The president did offer an appeal to find “common ground” with his Republican adversaries - the same offer repeatedly extended on the 2008 campaign trail, which didn’t materialize during legislative efforts dominated by Democrats on Capitol Hill.

During last spring and summer, massive grass-roots protests cropped up, with “tea party” activists crying out against the president’s health care reform bill and deficit spending. After two November election losses in Virginia and New Jersey, Massachusetts last week became the third state in three months where independents rejected a Democrat and voted Republican. The three states all voted for Mr. Obama in 2008.

An exit poll by Rasmussen Reports found that 73 percent of “unenrolled,” or independent, voters in solidly Democratic Massachusetts cast their ballots for populist candidate Scott Brown, a state senator who campaigned in a pickup truck to win what he called “the people’s seat.” It had been held by Sen. Edward M. Kennedy since 1962.

The nationwide shift from party affiliation to independent has been under way for years. Fifty years ago, 47 percent of voters identified with the Democrats and 28 percent with the Republicans, while just 23 percent were independents. A Wall Street Journal poll released Wednesday showed the numbers are almost reversed, with 40 percent of voters describing themselves as independent, 31 percent as Democrats and 24 percent as Republicans.

The ad hoc group moves freely between parties - the same independents that put Mr.
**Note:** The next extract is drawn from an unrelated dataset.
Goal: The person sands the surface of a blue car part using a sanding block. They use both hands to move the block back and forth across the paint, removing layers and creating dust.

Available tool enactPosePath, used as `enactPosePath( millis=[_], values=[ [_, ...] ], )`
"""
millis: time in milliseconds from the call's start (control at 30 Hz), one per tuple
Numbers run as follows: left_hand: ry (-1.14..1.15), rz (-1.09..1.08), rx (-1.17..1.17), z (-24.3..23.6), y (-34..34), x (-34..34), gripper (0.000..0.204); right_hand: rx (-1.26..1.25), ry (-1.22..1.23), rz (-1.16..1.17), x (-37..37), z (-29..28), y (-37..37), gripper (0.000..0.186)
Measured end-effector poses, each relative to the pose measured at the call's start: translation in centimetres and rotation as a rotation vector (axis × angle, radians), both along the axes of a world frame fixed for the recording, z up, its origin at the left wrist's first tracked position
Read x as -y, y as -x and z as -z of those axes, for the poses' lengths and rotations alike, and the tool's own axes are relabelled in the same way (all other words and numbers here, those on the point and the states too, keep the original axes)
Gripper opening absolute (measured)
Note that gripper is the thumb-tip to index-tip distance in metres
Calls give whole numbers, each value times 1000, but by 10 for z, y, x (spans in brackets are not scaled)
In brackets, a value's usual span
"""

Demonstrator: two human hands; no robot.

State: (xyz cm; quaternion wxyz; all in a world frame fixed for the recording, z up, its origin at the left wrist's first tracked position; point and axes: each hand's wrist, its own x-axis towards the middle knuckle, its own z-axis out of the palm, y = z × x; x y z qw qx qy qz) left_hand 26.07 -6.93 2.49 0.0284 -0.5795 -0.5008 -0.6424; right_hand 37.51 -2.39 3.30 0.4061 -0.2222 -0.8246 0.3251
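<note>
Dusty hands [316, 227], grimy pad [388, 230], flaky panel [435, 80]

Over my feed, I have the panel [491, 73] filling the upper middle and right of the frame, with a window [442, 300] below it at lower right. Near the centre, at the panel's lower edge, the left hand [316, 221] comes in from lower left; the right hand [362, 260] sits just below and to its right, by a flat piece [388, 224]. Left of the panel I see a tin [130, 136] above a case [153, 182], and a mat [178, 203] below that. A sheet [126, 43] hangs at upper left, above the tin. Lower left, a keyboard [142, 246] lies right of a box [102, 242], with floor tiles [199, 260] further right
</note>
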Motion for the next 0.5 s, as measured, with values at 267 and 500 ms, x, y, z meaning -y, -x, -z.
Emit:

Obama into office re-elected his predecessor, Mr. Bush, to a second term.

“They’re conflicted centrists,” said Andrew Kohut of the nonpartisan Pew Research Center. “They are closer to the Democrats on social issues, but they’re closer to the Republicans in being skeptical about big government.”

With the midterm congressional elections just nine months away, Mr. Obama’s coattails will be severely tested, and already, Democrats are fearful - two prominent senators, Christopher J. Dodd of Connecticut and Byron L. Dorgan of North Dakota, abandoned re-election campaigns in the unfriendly political climate.

Mr. Obama has found himself pushed by liberals in Congress, who have controlled his agenda on Capitol Hill. But while conservatives have been angered by the president, liberals feel they have been let down by the scant accomplishments of his first year, so much so that liberal New York Times columnist Maureen Dowd on Wednesday called the president a “grave disappointment.”

Mr. Avlon, whose new book, “Wingnuts: How the Lunatic Fringe Is Hijacking America” came out this week, also said Mr. Obama may do well to follow Mr. Reagan’s example and stay the course.

“He’s definitely going to lose independent voters going into the fall, but he has more than enough time to pull himself out of this, to re-establish that connection with independent voters,” he said. Still, he added: “Obama has a chance, but it’s later than they might think.”